I put the TiVo on WiFi rather than MoCa and the 2nd TV with the Mini still works to be able to get to the previously recorded shows from the TiVo.

I can still get to my previously recorded shows on the TiVo as well. I just can't run the antenna channels through the TiVo - Any thoughts? Thanks!


----------



## osu1991 (Mar 6, 2015)

When you connect the antenna to the TiVo, you will have to go into the menus of the tivo and reset it to defaults and rerun guided setup for antenna instead of cable.


----------



## V7Goose (May 28, 2005)

Yes, just re-run Guided Setup. The Bolt cannot be configured to receive both OTA and Cable channels t the same time. When you run Guided Setup, you have to tell it which set of channels to configure for use.


----------



## Wayoverpar1 (May 19, 2017)

OTA reception in my area is spotty. I tried a few different antennas but still couldn't resolve my reception issues. Spectrum in my area offered a Choice program for about $25, which included all local channels as well as your choice of 10 others. They basically don't advertise this and offer it to customers that have cancelled their overpriced multi tier packages. My wife was able to get her Hallmark and Lifetime etc. If you are in a metropolitan area and have good reception cutting the cord and saving money is the answer. In my case I'm happy to pay the $25 plus tax for having all my channels come in crystal clear. I also needed to get a cable card for an additional $2 per month.


----------



## Mr Tony (Dec 20, 2012)

Wayoverpar1 said:


> Spectrum in my area offered a Choice program for about $25, which included all local channels as well as your choice of 10 others. They basically don't advertise this and offer it to customers that have cancelled their overpriced multi tier packages.
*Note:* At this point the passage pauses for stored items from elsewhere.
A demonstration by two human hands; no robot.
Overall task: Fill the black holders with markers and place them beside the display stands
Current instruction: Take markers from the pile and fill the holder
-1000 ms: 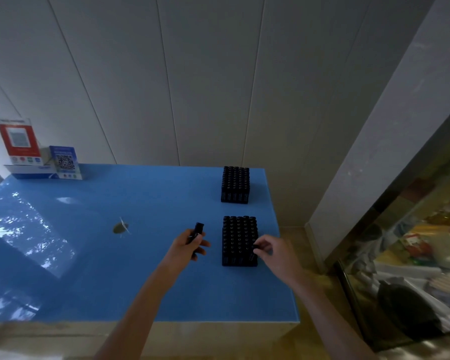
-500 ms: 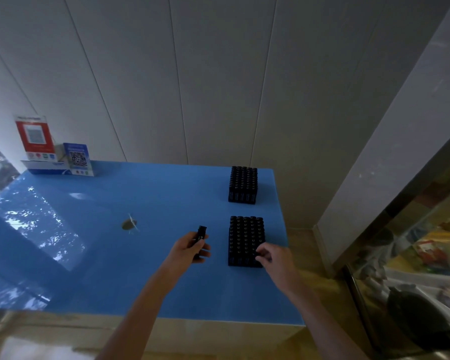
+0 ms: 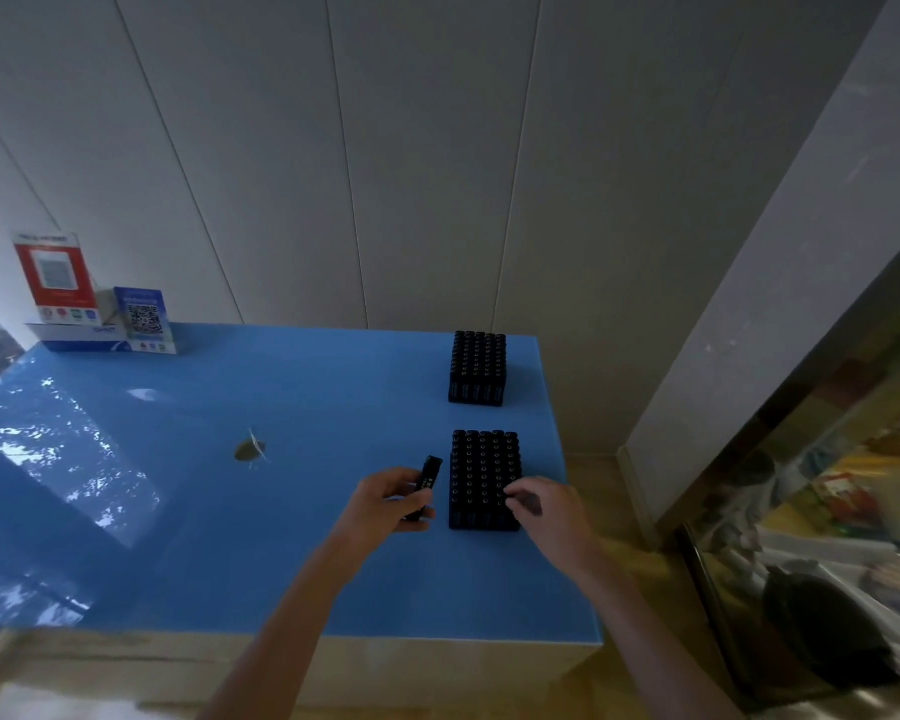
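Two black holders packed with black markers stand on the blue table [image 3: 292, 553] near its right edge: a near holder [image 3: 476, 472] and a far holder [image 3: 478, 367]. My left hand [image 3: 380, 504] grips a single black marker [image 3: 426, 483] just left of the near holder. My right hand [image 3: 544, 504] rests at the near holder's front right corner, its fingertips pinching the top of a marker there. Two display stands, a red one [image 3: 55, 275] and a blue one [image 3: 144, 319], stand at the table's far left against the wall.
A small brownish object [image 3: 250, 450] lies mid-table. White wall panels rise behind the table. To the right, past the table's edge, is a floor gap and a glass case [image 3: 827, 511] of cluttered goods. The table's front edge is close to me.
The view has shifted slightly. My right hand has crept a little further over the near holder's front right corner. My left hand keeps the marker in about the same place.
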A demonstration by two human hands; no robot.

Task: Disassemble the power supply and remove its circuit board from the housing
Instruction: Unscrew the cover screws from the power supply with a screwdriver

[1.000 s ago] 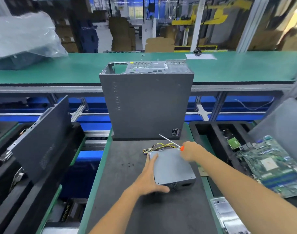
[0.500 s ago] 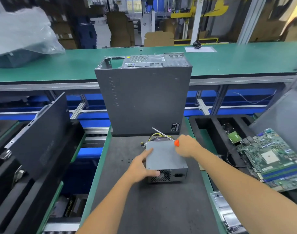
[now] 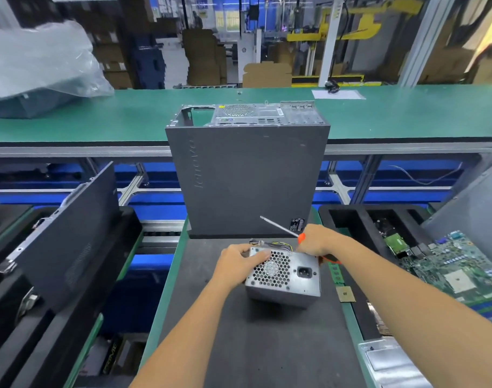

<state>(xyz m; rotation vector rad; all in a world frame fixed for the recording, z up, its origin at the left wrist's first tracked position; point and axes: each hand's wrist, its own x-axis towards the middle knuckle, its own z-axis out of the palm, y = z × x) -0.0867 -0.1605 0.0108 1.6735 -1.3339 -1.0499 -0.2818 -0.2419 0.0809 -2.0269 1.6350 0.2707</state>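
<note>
The power supply [image 3: 284, 278] is a bare grey metal box, sitting on the dark mat of the worktop [image 3: 267, 345] just in front of the upright black computer case [image 3: 246, 177]. Its end face is turned up and toward the person: a honeycomb fan grille on the left of that face, a black mains socket to the right of it. The box is tipped, resting on its lower edge, so its long axis runs away from the person and down toward the case. A bundle of yellow and black wires [image 3: 275, 244] spills from the far end.

The left hand [image 3: 236, 264] holds the box at its upper left corner, fingers curled over the top edge, its grip grasping the housing. The right hand [image 3: 319, 239] is at the upper right corner, its grip clenched round an orange-handled screwdriver [image 3: 284, 229] whose shaft points up and left across the case. A green motherboard [image 3: 449, 273] lies in the tray on the right.
</note>
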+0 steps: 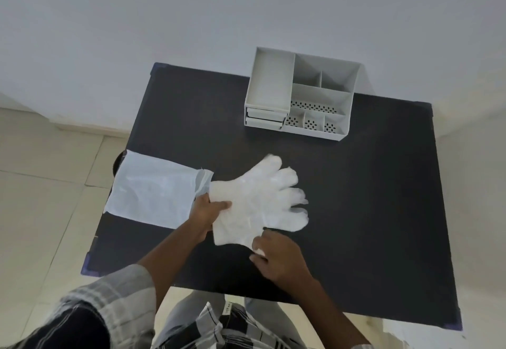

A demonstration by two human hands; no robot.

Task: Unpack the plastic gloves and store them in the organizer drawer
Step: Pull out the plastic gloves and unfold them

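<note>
— Where are the plastic gloves (260, 200)?
— Flat on the table (356, 184), outside the packet (153, 189). Left hand (209, 210) pinches the cuff; right hand (276, 257) grips the thumb, probably for folding.

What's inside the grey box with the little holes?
The organizer's open top compartments look empty. Its drawers are shut, so their insides are hidden. The gloves lie on the table.

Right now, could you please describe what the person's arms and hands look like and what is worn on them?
Both hands, the left hand and the right hand, are bare, with no gloves, rings or watch visible. The left arm wears a black, grey and white checked shirt sleeve pushed up near the elbow; only a sliver of matching cuff shows on the right forearm.
</note>
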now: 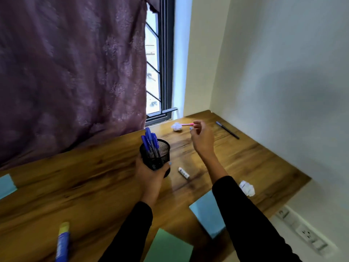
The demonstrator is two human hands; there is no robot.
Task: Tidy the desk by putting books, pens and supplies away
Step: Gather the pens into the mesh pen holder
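Your left hand [151, 174] is holding the pen cup [155, 154] above the desk [85, 178]. Your right hand [201, 135] is pinching a pink pen [187, 124]. Tip it down slowly into the cup.

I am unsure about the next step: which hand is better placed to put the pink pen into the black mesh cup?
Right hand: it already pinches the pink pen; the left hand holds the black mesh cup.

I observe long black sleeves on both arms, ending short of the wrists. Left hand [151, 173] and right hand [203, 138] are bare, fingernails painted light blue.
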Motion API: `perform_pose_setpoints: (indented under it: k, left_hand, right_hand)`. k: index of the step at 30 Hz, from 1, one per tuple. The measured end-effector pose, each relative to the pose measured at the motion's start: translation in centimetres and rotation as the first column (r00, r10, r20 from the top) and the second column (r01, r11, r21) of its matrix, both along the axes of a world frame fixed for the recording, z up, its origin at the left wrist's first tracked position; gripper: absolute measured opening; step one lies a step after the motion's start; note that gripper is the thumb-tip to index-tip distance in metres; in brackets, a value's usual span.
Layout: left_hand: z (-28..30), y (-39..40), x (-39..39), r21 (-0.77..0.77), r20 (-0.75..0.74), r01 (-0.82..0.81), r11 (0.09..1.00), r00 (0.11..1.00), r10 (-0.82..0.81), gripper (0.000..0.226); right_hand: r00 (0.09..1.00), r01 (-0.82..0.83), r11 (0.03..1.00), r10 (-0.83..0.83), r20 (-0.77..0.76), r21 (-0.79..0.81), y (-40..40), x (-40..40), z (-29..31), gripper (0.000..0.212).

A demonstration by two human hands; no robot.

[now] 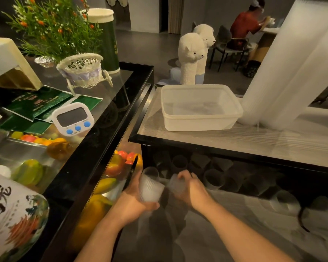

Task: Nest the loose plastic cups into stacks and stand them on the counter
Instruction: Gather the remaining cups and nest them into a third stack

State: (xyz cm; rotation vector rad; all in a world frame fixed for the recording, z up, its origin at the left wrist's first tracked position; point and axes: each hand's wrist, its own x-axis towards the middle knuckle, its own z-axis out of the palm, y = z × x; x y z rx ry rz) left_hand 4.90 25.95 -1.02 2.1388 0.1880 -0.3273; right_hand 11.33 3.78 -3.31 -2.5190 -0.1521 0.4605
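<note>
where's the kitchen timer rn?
Head view, left side: the white timer stands on the dark glass counter, in front of the wicker basket and beside the green leaflets.

Two bare forearms reach in from the lower edge, with no sleeves covering them up to the frame's border. The left hand (133, 202) and right hand (190, 190) wear no gloves, and no rings, watch or bracelet show at either wrist.
</note>
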Motion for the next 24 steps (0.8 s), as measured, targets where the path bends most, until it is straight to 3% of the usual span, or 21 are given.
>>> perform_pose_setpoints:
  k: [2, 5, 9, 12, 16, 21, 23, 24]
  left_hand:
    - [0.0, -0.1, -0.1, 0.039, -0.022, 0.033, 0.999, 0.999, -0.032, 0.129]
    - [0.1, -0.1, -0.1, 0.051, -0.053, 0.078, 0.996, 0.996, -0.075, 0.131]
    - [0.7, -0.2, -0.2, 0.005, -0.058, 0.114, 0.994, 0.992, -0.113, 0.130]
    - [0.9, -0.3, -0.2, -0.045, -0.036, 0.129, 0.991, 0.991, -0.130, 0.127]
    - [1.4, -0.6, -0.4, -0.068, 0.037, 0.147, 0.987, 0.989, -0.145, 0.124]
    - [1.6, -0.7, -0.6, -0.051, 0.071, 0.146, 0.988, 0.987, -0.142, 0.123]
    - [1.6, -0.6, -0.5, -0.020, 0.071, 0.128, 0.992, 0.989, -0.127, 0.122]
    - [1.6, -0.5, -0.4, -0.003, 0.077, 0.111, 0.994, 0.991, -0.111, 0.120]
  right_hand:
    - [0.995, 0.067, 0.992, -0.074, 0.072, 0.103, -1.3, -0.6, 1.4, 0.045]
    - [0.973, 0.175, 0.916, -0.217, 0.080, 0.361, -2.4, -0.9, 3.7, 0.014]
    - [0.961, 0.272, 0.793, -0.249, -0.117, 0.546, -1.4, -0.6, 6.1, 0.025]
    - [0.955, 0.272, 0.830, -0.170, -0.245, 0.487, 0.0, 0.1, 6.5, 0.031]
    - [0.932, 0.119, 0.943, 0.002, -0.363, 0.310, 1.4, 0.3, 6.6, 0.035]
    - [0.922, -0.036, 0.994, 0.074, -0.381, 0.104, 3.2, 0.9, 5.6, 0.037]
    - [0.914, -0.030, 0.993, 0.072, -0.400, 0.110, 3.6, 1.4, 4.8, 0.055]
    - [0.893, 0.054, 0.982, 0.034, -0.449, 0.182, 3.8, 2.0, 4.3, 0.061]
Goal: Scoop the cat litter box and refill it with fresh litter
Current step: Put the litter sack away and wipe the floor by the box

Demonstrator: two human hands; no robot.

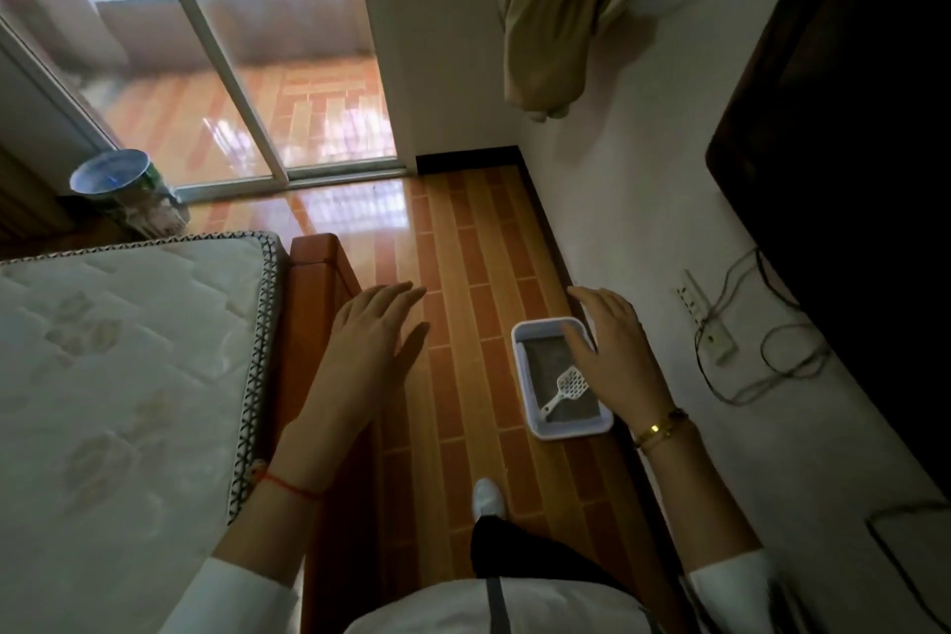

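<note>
Litter box [535, 420] is sitting on the floor by the wall, scoop [565, 388] lying diagonally inside, handle toward the person; right hand [615, 350], fingers spread and empty, is hovering nearer than left hand [370, 345], also empty.

Scoop [565, 389] in litter box [521, 355] on floor [463, 247], mattress [118, 366] left, wall [643, 232] right.
</note>
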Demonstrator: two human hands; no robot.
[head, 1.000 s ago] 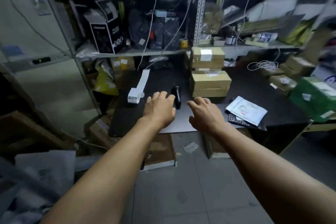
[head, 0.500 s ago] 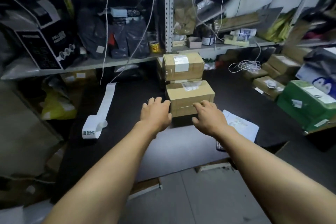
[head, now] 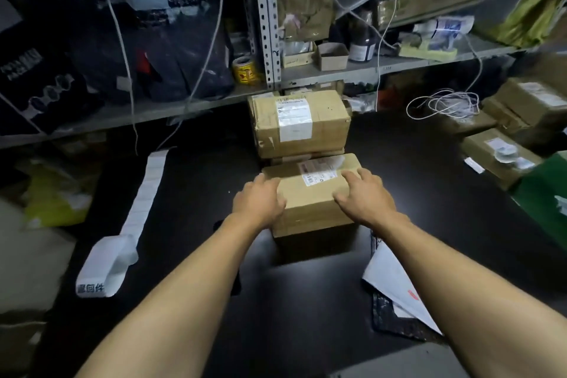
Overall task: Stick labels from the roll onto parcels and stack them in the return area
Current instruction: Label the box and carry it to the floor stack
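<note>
Fingers (head: 357, 176) of both hands, empty a moment before, had curled onto the near cardboard parcel (head: 310, 193), probably readying it for labelling.

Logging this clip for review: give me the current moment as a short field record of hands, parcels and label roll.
left hand: grips the near parcel's left end
right hand: grips its right end
near parcel: brown box on the black table, shipping label on top
far parcel: behind it, on top of a stack
label roll: left on table, strip unrolled toward shelf
</note>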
If Mediacom had that option I would have jumped to that in a heartbeat


----------



## dianebrat (Jul 6, 2002)

OP, you don't say if you have a 4 or 6 tuner Bolt, only the 4 tuner can do OTA, you might want to clarify that's your model.


----------



## rswc90 (Oct 8, 2017)

osu1991 said:


> When you connect the antenna to the TiVo, you will have to go into the menus of the tivo and reset it to defaults and rerun guided setup for antenna instead of cable.


Ok. And hopefully somebody will be there to help me reconnect all the settings if I need to do that for the cable again . Thanks for the suggestion. I will do it and report back later this week.


----------



## rswc90 (Oct 8, 2017)

osu1991 said:


> When you connect the antenna to the TiVo, you will have to go into the menus of the tivo and reset it to defaults and rerun guided setup for antenna instead of cable.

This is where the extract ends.